Generally speaking, I’m not one to publish my running stats, because I feel like there is no way to do that and not seem to be humblebragging (at best), but what I’m about to say is relevant, I think.
I’m not humblebragging, I promise.
Five years ago to the day, late October of 2012, when I had finally decided to go all-in on the marathon, my weekly long run was scheduled at 19 miles in the range of a 6:50-7:50 average overall pace. The next workout on my schedule was a 6-mile run in the range of 6:40-7:30.
This past weekend, I put in a 16-mile long run at a 7:22 average, followed by an 8-mile pace run on my 40th birthday, with an overall pace of 6:38.
The math is simple: I’ve actually gotten faster as I’ve gotten older.
Whenever doctors and experts and running magazines of all stripes talk about the process of aging, they trot out the horrifying and humbling V02 max chart, which shows that most people reach peak aerobic fitness before they can legally drink alcohol and then slowly decline from there, sliding into a precipitous drop-off right around the age that many of us fall in love and get married and start “doing other things” with our lives.
The result of this narrative framework is that it can make runners of my age—I can say that now—think mostly in terms of what-ifs. What if I had just decided to run a marathon at age 22? What if I didn’t go to graduate school and instead went to the track every day? What if I just jogged my commute to and from work and to and from soccer practice for the kids instead of driving and sleeping? What kind of runner would I be then?
Hogwash, I say! All of it.
From a strict physiological standpoint, yes, the evidence does show that peak running speed decreases for most of us in our early 20s. However, what this evidence doesn’t address is the decreasing relevance of that peak speed for those of us who continue with long distance running well into middle age.
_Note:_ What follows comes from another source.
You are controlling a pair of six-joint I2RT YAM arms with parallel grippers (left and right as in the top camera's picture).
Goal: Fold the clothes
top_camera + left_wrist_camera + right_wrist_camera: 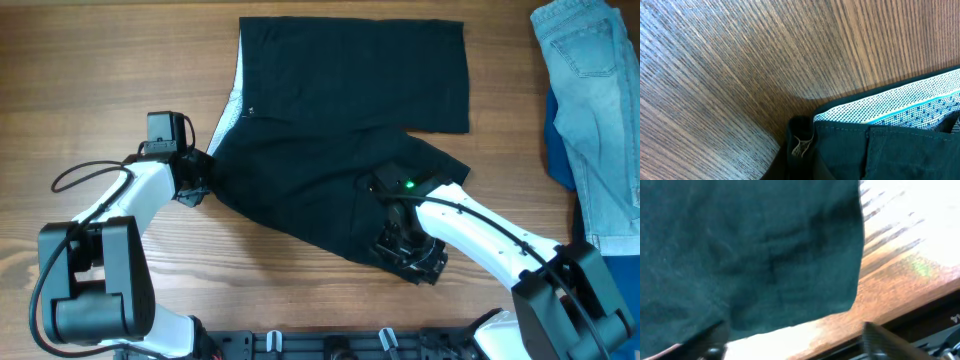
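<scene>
Overhead: judged shorts limp, light, waistband best hold. Could not tell state of left tool; found right tool released.

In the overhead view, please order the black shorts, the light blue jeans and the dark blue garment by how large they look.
1. black shorts, the largest.
2. light blue jeans, though the frame edge cuts them off.
3. dark blue garment, the smallest: only a strip shows beside the jeans.
</scene>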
To put it in simple anecdotal terms, my 200 and 400 PRs are long gone, and it’s quite likely that my 5K PR is also beyond the horizon at this point as well. Beyond that, though, there is still room for growth, because long distance road racing, particularly in the distances north of the 10K, doesn’t demand pacing at or close to V02 max. That’s a gear that most road racers don’t need, even though we might wish that we still had it. At no point during a 5K or a 10K or a half or full marathon have I ever run at my once-upon-a-time top 400 pace because doing so would be catastrophic for the race in question. No, the longer distances in which many adults compete actually tend to reward age, and slower speeds, as evidenced by the fact that last year’s New York Marathon found competitors running sub-three-hour times into their 60s.
Returning to myself, and waxing somewhat philosophically, it is true that I have lost some speed with age. However, I was losing that speed before I was old enough to know to worry about it, and now that I am that old, I know that none of that is a big deal.
Sure, I’d love to put on a pair of my 27-year-old legs again. I’m sure that would feel great. But that’s not going to happen, and it doesn’t need to happen—for any of us. (Really, you can’t have my legs.) Instead, I—you, we—are going to get older. It’s true.
It’s also true, my friends, that we can still get better.